§ **Exercise goal**
Establish how many lines of the material below contain the string "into". Return that number by itself.
□ □ □ □ □
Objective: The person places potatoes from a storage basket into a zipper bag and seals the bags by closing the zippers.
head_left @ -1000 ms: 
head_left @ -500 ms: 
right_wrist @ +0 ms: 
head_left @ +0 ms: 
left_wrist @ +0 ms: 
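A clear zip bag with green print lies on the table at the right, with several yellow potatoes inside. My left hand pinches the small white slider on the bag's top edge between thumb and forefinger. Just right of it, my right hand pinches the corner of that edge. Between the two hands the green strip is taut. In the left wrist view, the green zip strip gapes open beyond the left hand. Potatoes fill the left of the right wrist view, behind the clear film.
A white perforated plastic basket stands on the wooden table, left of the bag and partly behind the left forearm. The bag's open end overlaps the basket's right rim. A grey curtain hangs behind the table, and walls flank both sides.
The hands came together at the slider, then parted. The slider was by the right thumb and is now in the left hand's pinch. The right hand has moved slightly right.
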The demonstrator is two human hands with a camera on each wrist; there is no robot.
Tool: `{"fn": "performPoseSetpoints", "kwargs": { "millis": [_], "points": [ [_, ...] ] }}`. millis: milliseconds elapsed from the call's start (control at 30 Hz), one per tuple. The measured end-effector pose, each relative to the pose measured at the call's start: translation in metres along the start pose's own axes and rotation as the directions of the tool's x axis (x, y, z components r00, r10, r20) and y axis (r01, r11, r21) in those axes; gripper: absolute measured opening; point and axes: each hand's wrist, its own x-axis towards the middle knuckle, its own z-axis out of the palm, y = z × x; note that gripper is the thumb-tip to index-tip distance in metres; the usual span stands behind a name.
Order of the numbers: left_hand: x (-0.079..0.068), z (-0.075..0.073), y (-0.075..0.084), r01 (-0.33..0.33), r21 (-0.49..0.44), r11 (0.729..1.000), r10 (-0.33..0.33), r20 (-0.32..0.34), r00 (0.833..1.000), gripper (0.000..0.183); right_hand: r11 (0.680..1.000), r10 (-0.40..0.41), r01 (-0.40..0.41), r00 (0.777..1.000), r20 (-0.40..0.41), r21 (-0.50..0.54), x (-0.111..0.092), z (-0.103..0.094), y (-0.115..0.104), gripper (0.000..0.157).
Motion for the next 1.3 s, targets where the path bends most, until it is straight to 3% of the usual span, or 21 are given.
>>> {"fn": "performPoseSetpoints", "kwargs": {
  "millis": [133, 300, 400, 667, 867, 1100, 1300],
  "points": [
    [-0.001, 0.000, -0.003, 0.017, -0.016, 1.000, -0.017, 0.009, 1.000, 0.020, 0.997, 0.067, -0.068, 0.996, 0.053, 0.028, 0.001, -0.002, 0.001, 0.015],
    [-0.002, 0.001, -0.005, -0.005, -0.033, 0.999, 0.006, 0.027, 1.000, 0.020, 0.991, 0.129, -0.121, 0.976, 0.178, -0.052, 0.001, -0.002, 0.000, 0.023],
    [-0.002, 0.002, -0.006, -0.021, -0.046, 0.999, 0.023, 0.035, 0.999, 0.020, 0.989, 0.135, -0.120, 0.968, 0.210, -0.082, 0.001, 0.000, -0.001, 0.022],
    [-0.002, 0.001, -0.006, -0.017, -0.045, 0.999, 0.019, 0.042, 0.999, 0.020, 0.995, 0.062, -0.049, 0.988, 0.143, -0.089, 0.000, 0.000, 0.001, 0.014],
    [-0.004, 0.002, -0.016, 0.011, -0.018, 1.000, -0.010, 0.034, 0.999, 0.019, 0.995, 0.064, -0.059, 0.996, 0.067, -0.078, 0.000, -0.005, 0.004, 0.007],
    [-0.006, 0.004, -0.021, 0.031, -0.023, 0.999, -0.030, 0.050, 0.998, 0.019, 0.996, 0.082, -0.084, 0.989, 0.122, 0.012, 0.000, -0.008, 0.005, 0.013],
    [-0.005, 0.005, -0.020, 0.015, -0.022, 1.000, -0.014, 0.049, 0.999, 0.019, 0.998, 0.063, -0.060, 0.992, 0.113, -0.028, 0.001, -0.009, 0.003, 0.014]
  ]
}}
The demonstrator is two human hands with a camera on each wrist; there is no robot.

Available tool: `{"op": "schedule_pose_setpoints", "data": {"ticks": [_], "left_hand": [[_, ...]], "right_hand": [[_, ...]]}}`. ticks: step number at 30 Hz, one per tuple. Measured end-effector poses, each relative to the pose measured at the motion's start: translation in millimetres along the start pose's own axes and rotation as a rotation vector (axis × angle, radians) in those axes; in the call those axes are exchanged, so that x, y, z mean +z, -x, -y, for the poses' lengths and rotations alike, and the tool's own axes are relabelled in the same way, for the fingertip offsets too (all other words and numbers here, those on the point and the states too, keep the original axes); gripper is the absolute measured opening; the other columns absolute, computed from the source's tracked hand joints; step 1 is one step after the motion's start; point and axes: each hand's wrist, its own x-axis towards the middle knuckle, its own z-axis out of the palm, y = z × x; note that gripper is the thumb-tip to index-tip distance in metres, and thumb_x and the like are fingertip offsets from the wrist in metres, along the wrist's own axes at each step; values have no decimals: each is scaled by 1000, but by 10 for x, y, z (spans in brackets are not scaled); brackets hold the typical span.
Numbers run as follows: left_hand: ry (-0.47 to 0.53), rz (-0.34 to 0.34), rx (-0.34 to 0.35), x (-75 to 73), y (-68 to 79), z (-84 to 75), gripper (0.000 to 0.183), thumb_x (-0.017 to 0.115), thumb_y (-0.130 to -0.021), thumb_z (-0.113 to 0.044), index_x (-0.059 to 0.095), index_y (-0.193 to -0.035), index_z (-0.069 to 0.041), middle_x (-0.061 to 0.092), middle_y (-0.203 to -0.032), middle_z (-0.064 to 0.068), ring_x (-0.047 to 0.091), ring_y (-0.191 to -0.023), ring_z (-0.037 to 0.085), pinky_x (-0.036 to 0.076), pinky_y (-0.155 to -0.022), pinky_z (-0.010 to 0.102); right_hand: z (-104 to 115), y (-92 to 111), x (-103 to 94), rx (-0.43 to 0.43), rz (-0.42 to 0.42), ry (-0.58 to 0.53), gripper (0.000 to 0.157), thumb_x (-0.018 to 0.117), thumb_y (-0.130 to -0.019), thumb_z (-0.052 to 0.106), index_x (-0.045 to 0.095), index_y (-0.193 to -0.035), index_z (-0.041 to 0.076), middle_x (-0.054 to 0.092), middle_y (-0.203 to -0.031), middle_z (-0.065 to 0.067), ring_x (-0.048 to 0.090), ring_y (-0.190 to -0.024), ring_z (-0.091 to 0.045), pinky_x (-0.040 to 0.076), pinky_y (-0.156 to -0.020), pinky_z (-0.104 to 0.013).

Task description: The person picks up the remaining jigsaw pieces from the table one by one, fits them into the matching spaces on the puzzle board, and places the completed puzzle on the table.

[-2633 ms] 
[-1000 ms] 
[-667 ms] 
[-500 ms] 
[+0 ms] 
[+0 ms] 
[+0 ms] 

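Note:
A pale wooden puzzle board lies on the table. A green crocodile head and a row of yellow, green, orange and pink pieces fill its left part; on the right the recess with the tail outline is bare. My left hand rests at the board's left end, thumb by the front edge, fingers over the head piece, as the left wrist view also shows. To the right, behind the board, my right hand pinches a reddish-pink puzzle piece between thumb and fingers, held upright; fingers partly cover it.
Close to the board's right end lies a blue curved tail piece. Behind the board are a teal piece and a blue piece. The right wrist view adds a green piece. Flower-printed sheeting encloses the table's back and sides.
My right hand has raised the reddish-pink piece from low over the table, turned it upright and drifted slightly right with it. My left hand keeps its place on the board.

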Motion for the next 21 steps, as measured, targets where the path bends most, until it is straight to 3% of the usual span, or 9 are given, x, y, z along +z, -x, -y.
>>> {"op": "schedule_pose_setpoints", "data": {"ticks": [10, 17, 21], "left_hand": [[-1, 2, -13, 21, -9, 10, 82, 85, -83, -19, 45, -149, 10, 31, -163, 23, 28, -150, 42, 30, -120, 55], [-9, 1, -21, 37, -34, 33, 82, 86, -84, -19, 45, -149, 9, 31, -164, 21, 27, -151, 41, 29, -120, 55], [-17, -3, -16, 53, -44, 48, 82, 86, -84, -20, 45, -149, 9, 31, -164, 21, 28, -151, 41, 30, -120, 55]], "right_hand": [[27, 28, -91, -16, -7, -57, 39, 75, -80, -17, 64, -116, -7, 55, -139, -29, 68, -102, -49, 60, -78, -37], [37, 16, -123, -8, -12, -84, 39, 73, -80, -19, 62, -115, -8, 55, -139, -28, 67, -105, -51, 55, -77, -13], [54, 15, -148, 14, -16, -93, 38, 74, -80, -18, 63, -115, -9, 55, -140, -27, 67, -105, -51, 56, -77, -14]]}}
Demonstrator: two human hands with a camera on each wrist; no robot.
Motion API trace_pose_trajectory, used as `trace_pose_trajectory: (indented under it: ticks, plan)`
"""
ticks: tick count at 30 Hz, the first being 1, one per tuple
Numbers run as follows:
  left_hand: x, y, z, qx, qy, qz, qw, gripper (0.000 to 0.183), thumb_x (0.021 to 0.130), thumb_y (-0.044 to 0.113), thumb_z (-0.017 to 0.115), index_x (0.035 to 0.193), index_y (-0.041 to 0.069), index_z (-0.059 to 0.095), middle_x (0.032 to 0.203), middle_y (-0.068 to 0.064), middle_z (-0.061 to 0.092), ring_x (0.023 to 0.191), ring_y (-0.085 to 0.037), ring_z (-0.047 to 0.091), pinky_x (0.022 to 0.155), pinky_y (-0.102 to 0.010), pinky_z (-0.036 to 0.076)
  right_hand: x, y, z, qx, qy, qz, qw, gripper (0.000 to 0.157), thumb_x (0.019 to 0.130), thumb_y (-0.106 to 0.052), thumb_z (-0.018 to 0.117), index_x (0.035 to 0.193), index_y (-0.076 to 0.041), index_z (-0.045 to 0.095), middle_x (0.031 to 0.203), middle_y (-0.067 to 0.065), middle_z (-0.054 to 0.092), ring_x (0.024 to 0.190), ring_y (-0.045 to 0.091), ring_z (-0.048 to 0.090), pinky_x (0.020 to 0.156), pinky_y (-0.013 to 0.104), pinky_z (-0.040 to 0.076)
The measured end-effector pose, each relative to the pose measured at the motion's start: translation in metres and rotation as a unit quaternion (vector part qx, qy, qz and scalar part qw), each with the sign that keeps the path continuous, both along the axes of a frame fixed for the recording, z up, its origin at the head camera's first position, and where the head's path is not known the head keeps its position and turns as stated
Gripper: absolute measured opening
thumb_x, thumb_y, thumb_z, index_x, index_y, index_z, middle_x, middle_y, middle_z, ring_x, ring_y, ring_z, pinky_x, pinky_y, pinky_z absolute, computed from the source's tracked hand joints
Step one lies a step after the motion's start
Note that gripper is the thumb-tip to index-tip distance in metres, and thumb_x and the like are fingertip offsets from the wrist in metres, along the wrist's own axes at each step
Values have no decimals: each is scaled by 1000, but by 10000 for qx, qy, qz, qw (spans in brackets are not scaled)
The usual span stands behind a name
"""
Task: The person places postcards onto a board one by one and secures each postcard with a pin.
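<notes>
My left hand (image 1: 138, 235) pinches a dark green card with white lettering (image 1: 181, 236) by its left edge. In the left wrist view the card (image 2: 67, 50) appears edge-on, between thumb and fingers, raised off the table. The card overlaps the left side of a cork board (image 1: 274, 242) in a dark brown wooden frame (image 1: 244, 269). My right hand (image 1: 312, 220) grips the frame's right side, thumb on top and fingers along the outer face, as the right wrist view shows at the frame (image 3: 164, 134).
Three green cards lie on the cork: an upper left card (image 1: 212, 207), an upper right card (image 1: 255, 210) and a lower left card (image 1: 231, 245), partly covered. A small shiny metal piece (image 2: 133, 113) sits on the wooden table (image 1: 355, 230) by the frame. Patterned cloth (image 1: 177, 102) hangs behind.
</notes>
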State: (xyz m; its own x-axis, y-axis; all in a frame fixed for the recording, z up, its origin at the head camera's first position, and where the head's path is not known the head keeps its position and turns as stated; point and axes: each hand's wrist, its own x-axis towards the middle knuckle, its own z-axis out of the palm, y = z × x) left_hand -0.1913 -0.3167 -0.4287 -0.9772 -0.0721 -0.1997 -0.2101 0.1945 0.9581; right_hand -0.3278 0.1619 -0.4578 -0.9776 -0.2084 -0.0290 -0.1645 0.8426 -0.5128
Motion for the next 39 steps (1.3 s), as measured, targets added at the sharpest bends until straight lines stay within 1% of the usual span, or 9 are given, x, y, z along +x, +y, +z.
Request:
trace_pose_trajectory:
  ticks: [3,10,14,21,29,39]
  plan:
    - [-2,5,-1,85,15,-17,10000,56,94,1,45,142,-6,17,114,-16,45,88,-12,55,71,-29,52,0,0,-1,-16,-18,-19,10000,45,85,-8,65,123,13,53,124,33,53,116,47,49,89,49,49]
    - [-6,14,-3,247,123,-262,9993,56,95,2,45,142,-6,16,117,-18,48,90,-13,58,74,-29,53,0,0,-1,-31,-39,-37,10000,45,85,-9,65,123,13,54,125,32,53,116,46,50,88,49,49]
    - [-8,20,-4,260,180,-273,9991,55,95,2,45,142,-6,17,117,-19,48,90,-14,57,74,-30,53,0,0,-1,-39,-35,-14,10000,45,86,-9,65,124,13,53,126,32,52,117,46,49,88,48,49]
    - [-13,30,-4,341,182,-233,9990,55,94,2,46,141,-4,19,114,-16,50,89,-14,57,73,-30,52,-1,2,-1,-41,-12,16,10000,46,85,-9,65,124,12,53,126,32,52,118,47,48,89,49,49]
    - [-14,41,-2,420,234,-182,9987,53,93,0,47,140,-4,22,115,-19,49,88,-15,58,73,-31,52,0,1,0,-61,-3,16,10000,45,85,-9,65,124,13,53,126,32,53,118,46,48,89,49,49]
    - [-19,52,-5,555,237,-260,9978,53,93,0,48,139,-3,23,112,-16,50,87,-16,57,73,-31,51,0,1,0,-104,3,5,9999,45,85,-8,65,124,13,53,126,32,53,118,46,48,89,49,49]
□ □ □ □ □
§ **Solution for this task**
2